Hamodia does not review operas. It doesn’t endorse going to any opera. But a new production is so insidious as to demand a response.
On October 7, 1985, Palestinian terrorists shot and killed Leon Klinghoffer, aged 69, a wheelchair-confined Jewish New Yorker. The murder took place aboard the Achille Lauro, a cruise ship the terrorists had hijacked, demanding the release of 50 Palestinian terrorists in exchange for the ship and its passengers. After his murder, the terrorists threw Klinghoffer’s body overboard. Klinghoffer was on a cruise with his wife, Marilyn, celebrating their 36th wedding anniversary. The Klinghoffers were looking forward to their daughter Ilsa’s wedding later that year.
The terrorists killed Klinghoffer because he was a Jew. It made no difference to his murderers that he was a helpless invalid, an American citizen and a World War II veteran. The murder was a barbaric act of cowardly, unadulterated anti-Semitism.
Yet, despite the fact that Klinghoffer’s murder cannot be justified by to any standard of civilized society, the New York Metropolitan Opera scheduled a production of an opera called “The Death of Klinghoffer” for the fall season. The opera, according to The New York Times (which, not surprisingly, supports the production), “gives voice to all sides.” In one scene of the opera, a terrorist sings: “We are / soldiers fighting a war / We are not criminals / and we are not vandals / but men of ideals.” Equating victim with victimizer, Peter Gelb, director of the Metropolitan Opera, wrote in a letter that “John Adams [the opera’s composer] has said that in composing ‘The Death of Klinghoffer’ he tried to understand the hijackers and their motivations, and to look for humanity in the terrorists.”
Exactly what “sides,” “humanity” and “ideals” were there in that horrific murder of a wheelchair-bound Jew? Would the Metropolitan put on a production of the murder of Martin Luther King Jr. and give equal voice to his killer, James Earl Ray? Certainly, Ray had some twisted perspectives, but his vile racist viewpoint wouldn’t and shouldn’t be given a forum for expression that would equate it with the principles of equality espoused by Dr. King.
Given the importance for all sides to be represented, would the Metropolitan Opera produce a play about 9/11, putting the thoughts and words of the terrorists who flew planes into the World Trade Center and the Pentagon and crashed in Shanksville, Pa., into operatic libretto? Hopefully, not. The concept would be reviled and ridiculed by any sane, civilized standards. All funding for such a production — and, for that matter, for the Metropolitan Opera itself — would be immediately pulled.

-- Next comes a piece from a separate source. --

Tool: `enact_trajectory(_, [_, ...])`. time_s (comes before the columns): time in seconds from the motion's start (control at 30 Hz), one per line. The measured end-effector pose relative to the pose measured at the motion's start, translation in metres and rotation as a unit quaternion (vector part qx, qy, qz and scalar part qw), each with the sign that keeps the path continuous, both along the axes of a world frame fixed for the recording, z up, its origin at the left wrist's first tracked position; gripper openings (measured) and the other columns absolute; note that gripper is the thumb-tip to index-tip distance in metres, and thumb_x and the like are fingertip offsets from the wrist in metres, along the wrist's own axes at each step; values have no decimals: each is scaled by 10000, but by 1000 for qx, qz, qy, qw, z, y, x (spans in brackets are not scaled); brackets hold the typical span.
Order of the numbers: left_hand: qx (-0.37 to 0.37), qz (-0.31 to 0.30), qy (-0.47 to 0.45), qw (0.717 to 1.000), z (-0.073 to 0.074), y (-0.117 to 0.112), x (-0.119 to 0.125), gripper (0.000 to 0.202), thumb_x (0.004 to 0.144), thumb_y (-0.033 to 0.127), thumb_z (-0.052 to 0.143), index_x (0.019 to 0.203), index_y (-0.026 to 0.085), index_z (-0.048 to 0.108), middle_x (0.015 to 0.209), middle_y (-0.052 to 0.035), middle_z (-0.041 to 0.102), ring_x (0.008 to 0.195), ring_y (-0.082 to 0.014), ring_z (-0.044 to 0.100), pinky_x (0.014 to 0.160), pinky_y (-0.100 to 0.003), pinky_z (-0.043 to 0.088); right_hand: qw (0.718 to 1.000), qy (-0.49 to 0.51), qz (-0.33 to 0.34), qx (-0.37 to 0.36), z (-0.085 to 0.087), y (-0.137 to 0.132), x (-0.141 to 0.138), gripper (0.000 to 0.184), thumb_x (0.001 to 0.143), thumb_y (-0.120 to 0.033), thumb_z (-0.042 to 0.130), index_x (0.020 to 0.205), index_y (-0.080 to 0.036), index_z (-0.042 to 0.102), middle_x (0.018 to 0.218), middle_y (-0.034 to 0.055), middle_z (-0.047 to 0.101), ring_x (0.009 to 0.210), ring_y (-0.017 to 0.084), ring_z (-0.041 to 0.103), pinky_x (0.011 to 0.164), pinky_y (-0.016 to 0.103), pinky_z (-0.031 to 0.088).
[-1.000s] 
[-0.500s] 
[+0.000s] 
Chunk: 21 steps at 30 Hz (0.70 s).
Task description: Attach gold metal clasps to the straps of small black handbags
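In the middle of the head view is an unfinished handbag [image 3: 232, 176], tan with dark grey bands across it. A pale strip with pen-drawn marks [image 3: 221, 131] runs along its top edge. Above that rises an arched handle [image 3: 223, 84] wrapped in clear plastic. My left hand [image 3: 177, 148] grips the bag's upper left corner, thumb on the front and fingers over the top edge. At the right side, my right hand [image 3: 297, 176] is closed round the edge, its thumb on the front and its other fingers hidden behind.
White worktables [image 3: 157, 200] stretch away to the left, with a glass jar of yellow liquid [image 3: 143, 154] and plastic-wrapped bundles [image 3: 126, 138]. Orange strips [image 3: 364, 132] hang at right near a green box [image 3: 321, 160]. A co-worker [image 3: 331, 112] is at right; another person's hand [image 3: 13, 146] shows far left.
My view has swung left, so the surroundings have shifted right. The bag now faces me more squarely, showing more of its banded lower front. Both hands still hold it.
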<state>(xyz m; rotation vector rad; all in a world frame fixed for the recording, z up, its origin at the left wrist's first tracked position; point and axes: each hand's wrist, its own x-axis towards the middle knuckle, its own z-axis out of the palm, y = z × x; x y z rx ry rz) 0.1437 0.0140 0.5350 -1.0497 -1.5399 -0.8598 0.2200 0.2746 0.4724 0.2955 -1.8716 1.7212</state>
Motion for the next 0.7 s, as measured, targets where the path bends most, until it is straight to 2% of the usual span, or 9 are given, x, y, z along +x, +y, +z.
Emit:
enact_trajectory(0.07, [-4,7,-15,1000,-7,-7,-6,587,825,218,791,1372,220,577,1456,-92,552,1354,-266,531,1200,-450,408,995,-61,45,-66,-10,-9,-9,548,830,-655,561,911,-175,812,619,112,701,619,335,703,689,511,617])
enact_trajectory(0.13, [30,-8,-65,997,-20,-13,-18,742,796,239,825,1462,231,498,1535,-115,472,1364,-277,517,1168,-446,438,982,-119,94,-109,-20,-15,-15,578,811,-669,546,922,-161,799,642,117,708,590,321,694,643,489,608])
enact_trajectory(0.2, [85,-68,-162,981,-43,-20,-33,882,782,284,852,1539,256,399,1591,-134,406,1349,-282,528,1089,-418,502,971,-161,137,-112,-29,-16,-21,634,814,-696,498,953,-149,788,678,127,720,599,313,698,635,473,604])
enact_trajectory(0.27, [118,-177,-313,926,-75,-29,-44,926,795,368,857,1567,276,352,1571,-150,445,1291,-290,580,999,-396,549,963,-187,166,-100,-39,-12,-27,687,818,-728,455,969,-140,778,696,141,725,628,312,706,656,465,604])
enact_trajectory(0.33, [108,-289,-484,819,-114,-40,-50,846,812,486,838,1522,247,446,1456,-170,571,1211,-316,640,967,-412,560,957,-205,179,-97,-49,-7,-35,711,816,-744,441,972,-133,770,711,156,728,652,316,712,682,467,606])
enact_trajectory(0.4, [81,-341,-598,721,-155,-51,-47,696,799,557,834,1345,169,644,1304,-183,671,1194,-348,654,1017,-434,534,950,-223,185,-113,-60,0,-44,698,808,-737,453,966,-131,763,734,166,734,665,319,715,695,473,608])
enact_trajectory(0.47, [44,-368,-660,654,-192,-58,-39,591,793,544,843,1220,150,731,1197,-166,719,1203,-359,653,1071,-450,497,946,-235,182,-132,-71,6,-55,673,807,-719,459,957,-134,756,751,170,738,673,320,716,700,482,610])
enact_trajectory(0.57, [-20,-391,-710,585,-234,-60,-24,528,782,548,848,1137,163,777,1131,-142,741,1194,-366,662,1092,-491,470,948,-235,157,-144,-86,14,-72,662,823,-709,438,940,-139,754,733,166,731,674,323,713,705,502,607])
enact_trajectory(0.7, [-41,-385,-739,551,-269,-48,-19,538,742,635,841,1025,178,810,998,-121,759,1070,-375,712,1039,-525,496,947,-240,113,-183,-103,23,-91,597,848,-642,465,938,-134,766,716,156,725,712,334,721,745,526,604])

“The Death of Klinghoffer” is an shameless attempt to justify the savage murder of a Jew at the hands of Palestinian terrorists.

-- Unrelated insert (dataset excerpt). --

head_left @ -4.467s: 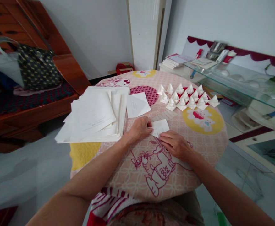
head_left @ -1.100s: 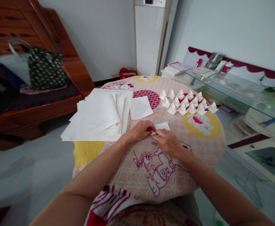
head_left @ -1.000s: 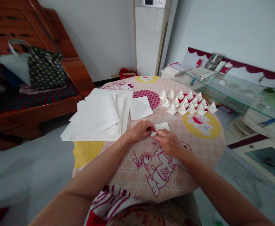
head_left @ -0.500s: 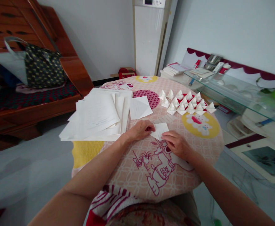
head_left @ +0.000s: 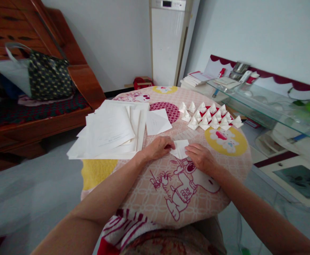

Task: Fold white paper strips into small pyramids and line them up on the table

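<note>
A small folded piece of white paper (head_left: 180, 148) lies on the patterned tablecloth between my two hands, with a crease down its middle. My left hand (head_left: 160, 146) has its fingers curled, pinching the paper's left edge. My right hand (head_left: 201, 156) holds the right edge, fingertips on top and the thumb hidden beneath. Just beyond lies a flat square sheet of white paper (head_left: 158, 121). To the far right stand several folded white paper pieces (head_left: 207, 116) with pointed peaks, in rows.
A stack of white paper sheets (head_left: 108, 131) sits at the table's left. The round table wears a pink tablecloth (head_left: 149, 198). On the right runs a glass shelf (head_left: 274, 106) with cups and papers. A wooden bench (head_left: 83, 85) with a bag (head_left: 50, 74) stands at left.
The small folded paper has turned slightly and shows a centre crease. My right hand has shifted a little up and right along its edge. My left hand stays nearly in place.
</note>
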Demonstrator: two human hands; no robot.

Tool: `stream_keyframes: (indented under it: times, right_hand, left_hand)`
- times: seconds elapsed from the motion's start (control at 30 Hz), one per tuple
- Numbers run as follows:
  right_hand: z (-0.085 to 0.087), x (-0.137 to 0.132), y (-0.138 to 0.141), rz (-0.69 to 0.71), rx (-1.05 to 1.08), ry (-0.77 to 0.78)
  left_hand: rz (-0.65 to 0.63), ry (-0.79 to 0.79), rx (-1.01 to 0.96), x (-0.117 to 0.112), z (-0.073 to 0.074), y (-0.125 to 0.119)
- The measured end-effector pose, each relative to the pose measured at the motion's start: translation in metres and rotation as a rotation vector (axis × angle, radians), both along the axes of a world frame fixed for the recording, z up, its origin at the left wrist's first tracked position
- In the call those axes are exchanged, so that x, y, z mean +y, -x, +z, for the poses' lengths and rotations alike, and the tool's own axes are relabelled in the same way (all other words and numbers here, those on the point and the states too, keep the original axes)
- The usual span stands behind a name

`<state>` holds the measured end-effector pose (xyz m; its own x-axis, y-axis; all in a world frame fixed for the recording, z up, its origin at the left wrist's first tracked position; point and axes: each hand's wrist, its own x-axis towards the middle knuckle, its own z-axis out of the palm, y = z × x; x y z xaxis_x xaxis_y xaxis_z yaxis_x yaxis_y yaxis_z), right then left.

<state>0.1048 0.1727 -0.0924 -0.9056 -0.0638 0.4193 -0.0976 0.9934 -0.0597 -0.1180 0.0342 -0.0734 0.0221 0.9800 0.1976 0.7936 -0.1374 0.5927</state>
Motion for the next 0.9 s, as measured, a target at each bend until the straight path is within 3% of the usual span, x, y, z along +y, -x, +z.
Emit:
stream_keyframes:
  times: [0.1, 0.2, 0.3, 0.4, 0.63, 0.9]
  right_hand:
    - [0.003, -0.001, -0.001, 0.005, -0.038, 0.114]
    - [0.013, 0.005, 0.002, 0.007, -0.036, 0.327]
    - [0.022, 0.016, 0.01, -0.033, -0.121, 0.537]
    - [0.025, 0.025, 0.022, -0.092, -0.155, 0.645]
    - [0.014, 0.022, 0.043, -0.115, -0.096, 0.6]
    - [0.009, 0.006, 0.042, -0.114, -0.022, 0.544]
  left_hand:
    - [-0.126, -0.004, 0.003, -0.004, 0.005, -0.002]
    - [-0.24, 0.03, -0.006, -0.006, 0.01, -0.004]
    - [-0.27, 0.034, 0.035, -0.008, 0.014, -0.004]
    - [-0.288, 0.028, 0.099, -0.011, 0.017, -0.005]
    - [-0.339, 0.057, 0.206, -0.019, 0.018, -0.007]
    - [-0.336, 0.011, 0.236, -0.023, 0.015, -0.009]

The odiousness of the opera’s attempt to give equal time and moral equivalence to the murdered and the murderer was expressed by Klinghoffer’s daughters when it was first produced in 1991: “We are outraged at the exploitation of our parents and the coldblooded murder of our father as the centerpiece of a production that appears to us to be anti-Semitic.
“Moreover, the juxtaposition of the fight of the Palestinian people with the murder of an innocent, disabled American Jew is both historically naive and appalling.”

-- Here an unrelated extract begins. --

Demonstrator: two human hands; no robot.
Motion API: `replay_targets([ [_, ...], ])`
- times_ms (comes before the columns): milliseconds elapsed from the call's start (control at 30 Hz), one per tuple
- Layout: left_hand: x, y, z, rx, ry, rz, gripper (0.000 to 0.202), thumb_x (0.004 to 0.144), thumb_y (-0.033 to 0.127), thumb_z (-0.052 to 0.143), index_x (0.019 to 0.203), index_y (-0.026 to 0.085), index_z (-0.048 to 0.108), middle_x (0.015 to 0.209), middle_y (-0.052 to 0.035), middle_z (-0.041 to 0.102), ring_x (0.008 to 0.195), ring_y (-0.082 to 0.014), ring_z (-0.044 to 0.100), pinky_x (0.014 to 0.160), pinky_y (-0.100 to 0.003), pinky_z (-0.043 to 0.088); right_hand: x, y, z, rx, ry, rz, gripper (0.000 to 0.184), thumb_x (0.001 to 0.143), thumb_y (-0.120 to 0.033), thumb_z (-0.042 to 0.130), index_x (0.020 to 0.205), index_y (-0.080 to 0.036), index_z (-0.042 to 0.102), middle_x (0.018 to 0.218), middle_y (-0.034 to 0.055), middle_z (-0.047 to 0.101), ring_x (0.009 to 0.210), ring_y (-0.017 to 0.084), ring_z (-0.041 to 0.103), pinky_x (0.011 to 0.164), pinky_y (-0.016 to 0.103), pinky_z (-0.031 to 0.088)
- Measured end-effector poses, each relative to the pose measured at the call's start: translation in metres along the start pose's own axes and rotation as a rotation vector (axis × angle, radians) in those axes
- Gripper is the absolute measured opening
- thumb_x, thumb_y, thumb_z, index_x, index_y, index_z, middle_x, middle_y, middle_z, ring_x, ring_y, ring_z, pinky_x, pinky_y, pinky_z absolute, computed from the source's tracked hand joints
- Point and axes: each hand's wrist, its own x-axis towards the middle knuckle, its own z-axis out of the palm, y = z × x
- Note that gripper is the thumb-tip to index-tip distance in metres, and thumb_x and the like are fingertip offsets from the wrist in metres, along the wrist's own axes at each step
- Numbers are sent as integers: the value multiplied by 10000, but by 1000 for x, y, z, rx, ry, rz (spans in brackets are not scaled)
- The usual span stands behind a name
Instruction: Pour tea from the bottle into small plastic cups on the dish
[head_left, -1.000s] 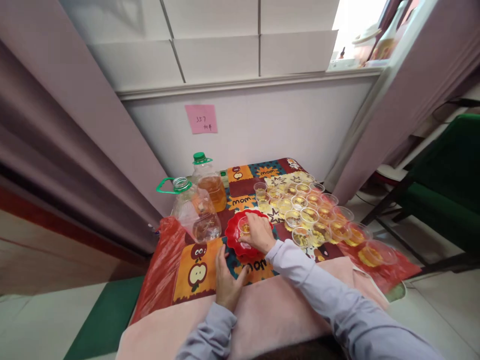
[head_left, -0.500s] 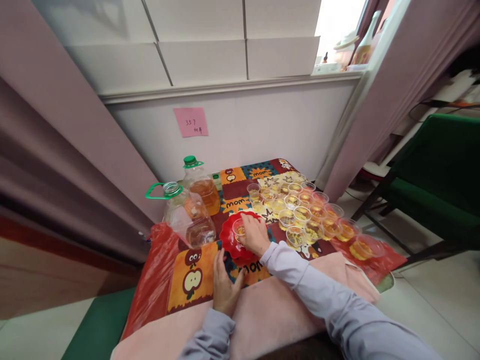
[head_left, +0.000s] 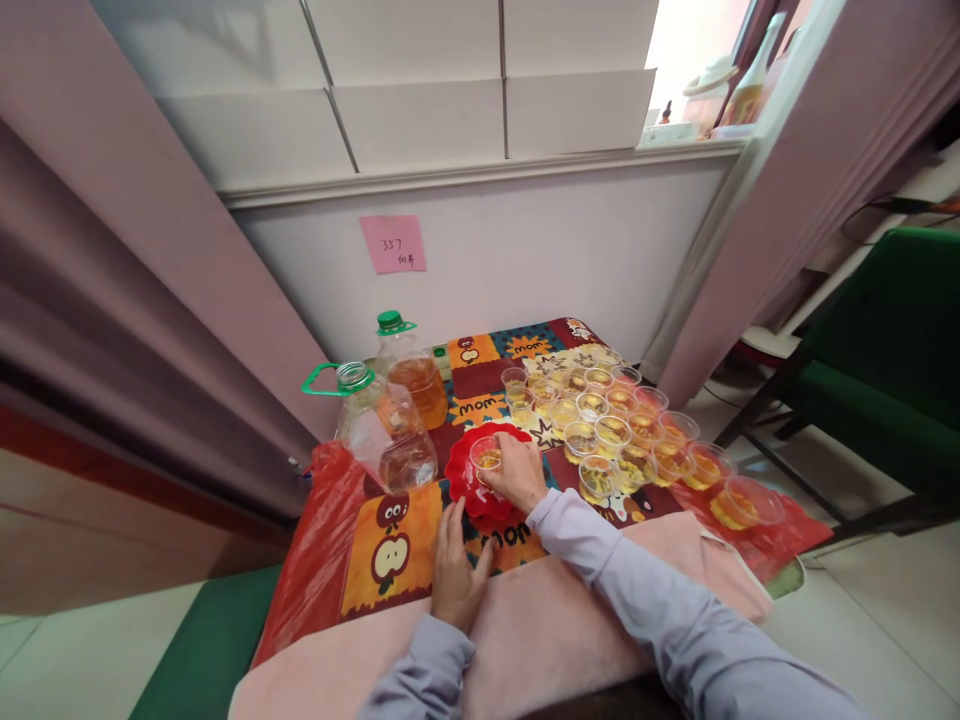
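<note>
A clear plastic cup with some yellowish liquid is over the red scalloped dish. My right hand grips the cup from its right side, fingers closed on it. Just in front of the dish, my left hand lies on the patterned tablecloth, thumb and fingers apart, holding nothing. To the right stand several more clear cups of yellow liquid in close rows.
Left of the dish stands an uncapped large plastic jug with a green handle. Behind it is a green-capped jug of amber liquid. Red plastic sheeting covers the table's left side; a pink cloth lies along the front edge. A green chair stands right.
My right hand and the cup stay over the red dish, and more of the cup's rim shows now. The whole view has shifted slightly. My left hand keeps its place by the dish.
</note>
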Motion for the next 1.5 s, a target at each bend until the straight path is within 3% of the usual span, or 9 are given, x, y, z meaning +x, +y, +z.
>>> replay_targets([
  [367, 3, 5, -4, -4, -57, 40, 597, 999, 373, 623, 1569, 233, 513, 1463, -166, 649, 1371, -321, 621, 1152, -568, 513, -2, 0, -18, 53, 23, -54, 574, 847, -373, 811, 1346, -181, 602, 1267, 125, 774, 1198, 295, 712, 1076, 420, 431],
  [667, 3, 6, -4, 50, -23, 113, 598, 1001, 370, 625, 1555, 178, 507, 1402, -182, 695, 1314, -332, 655, 1094, -559, 548, -2, 13, -9, -26, 29, -15, 586, 874, -325, 776, 1414, -171, 607, 1284, 160, 772, 1199, 318, 726, 1079, 444, 466],
  [833, 2, 6, -1, 81, 11, 139, 574, 992, 364, 631, 1524, 167, 543, 1382, -187, 710, 1291, -335, 671, 1069, -560, 565, -6, 19, -5, -26, 80, -63, 808, 845, -371, 836, 1550, -151, 506, 1458, 215, 684, 1347, 357, 657, 1132, 493, 461],
  [900, 4, 8, -1, 92, 31, 138, 581, 979, 392, 658, 1505, 166, 565, 1365, -187, 718, 1266, -337, 684, 1053, -556, 573, -18, 23, -4, 3, 183, -134, 819, 853, -382, 833, 1565, -159, 494, 1524, 223, 634, 1407, 366, 613, 1156, 516, 457],
  [1033, 15, 13, -4, 126, 59, 128, 547, 928, 496, 731, 1357, 163, 668, 1243, -177, 761, 1159, -345, 721, 989, -536, 587, -66, 40, 3, 107, 360, -344, 584, 962, -355, 721, 1492, -166, 562, 1421, 194, 707, 1322, 324, 672, 1094, 478, 525],
  [1167, 30, 20, -8, 116, 33, 72, 371, 945, 511, 711, 1130, 191, 737, 1072, -121, 785, 1026, -308, 733, 904, -473, 575, -116, 59, 7, 167, 307, -451, 261, 995, -302, 679, 1239, -214, 704, 1151, 121, 806, 1046, 271, 770, 906, 396, 596],
  [1233, 35, 22, -9, 107, 15, 56, 313, 961, 507, 689, 1039, 209, 740, 994, -95, 777, 958, -288, 725, 864, -446, 558, -131, 66, 2, 215, 261, -402, 148, 1008, -294, 652, 1108, -225, 736, 1020, 86, 810, 920, 236, 780, 804, 344, 599],
  [1300, 38, 25, -9, 97, -1, 51, 303, 965, 516, 679, 979, 219, 736, 939, -79, 762, 907, -276, 712, 837, -429, 542, -141, 73, -7, 265, 240, -316, 151, 1024, -305, 618, 1020, -232, 751, 932, 69, 799, 838, 216, 774, 745, 318, 588],
  [1500, 44, 32, -12, 49, -32, 46, 260, 974, 477, 655, 941, 230, 726, 922, -72, 758, 909, -267, 708, 836, -415, 552, -155, 103, -46, 375, 337, -57, 196, 1002, -386, 629, 921, -272, 767, 873, 80, 802, 804, 255, 764, 756, 377, 585],
])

Bowing to some of the criticism, the Metropolitan Opera has decided to shelve its plans to broadcast the opera in theaters across the globe. In his concession to the pressure to yank the broadcast (which the New York Times, always reliable in its bid for moral relativity, laments), Gelb said that showing the opera worldwide would be “inappropriate at this time of rising anti-Semitism, particularly in Europe.”
That decision proves that even its producers are aware the opera has a dark and hateful message. If the Metropolitan Opera would presumably recoil at the thought of producing anything that smacks of racism, bigotry or anti-Semitism, why should opera watchers around the globe misconstrue “The Death of Klinghoffer” as anti-Semitic any more than they would “The Barber of Seville”? It’s only because the play is most definitely anti-Semitic and would further arouse and inflame anti-Semitic passions in Europe.
The Metropolitan Opera, along with its apologists, keeps insisting that the production is art. The Times, in its support of the opera, tries to hush critics with these vapid words: “Art is provocative and controversial.”
“The Death of Klinghoffer” has about as much redeeming art value as the suicide-bomber museum that opened in Paris last year. The Metropolitan Opera has to understand that hate expressed in an opera format has nothing to do with art, and everything to do with bigotry, racism and anti-Semitism.